Stored items from a collection:
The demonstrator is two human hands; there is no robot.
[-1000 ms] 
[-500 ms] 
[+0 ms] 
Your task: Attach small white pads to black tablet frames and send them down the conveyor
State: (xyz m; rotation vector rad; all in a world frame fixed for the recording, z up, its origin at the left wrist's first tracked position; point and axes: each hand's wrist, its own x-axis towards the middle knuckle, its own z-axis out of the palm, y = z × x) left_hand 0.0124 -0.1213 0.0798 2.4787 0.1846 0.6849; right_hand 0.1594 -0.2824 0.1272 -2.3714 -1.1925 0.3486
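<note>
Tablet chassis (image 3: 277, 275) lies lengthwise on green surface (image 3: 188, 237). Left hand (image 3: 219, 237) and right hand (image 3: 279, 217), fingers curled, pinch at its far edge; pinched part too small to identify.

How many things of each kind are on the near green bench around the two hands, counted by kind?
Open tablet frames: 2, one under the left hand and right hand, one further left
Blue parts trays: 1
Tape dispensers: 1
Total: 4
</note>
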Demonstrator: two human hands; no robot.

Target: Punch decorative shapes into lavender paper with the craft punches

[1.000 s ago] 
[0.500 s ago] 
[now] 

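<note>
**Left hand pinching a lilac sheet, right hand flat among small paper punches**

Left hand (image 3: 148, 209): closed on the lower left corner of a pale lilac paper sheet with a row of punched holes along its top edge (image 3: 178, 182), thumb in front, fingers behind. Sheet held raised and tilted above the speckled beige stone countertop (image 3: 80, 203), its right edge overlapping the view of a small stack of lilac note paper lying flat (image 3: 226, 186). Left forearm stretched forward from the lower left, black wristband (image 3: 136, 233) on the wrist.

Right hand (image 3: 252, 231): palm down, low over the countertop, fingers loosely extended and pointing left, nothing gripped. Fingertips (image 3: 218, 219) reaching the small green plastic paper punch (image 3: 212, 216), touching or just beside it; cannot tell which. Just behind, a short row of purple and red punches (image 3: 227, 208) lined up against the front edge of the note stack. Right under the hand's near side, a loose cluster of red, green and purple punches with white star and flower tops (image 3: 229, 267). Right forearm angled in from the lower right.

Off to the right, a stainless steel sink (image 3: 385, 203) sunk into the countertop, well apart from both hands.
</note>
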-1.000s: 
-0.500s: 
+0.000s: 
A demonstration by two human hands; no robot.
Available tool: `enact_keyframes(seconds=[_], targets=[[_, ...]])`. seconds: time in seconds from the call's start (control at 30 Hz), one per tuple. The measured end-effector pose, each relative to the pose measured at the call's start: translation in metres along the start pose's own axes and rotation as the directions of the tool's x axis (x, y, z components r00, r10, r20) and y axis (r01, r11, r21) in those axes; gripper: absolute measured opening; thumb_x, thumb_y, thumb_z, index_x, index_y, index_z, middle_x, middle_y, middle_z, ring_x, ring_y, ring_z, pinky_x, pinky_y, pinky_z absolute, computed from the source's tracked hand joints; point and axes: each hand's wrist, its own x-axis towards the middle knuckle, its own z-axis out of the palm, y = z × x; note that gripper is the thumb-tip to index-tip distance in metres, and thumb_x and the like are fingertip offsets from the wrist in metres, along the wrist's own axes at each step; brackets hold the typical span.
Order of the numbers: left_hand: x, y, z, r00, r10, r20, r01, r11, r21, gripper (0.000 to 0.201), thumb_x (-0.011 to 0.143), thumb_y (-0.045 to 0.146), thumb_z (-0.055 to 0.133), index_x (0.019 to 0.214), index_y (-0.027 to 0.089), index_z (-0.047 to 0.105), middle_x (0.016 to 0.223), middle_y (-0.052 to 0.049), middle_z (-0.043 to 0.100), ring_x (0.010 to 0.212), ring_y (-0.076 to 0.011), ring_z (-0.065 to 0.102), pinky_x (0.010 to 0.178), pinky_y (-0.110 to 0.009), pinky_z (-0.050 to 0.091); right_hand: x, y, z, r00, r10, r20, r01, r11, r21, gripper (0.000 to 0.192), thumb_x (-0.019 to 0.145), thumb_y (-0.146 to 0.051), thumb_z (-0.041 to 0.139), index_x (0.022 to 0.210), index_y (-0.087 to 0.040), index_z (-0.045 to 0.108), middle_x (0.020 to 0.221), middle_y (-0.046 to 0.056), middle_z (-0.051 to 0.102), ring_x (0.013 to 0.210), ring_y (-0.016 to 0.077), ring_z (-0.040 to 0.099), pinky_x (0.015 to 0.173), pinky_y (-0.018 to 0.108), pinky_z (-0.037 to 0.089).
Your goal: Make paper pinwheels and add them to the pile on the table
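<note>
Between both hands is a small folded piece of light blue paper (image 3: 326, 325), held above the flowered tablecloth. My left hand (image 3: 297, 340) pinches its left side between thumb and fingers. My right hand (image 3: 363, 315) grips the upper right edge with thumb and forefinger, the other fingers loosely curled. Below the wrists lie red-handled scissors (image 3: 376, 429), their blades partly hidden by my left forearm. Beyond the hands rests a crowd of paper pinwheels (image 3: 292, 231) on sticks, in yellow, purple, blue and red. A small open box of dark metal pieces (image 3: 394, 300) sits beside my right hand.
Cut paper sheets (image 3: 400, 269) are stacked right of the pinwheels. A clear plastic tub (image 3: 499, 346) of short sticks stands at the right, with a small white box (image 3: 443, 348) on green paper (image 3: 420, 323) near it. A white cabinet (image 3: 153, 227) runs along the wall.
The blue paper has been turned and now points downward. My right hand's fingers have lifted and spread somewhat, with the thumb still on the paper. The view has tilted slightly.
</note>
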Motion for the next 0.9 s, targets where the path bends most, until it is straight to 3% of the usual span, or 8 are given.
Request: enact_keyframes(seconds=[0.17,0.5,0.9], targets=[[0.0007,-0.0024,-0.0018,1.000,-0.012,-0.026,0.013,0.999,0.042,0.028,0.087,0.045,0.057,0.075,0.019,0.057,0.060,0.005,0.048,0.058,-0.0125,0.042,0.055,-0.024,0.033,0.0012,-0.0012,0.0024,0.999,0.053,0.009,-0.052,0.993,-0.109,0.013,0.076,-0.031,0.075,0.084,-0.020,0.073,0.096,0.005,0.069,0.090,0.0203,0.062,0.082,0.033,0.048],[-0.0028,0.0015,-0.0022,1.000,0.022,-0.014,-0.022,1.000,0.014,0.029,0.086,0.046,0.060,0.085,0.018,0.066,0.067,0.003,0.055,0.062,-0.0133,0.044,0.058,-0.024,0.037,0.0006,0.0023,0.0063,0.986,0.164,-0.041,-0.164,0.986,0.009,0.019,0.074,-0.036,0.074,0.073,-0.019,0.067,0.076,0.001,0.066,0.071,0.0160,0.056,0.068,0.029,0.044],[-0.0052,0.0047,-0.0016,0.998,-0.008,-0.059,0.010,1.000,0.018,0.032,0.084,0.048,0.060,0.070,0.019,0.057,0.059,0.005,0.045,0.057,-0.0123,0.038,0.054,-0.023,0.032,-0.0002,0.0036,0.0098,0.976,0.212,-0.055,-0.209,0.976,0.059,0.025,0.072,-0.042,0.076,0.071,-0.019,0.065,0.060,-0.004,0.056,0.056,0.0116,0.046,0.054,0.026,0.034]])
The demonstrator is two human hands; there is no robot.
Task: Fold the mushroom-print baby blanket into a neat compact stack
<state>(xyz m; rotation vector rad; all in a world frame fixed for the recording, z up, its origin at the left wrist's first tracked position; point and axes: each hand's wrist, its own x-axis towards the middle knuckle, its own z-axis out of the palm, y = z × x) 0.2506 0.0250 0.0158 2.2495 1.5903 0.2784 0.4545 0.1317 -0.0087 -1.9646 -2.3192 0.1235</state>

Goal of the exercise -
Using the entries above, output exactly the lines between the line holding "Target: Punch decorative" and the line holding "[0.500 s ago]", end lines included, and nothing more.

Final answer -
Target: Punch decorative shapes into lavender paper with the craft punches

[1.000 s ago] 
[0.500 s ago] 

There is no more output for this exercise.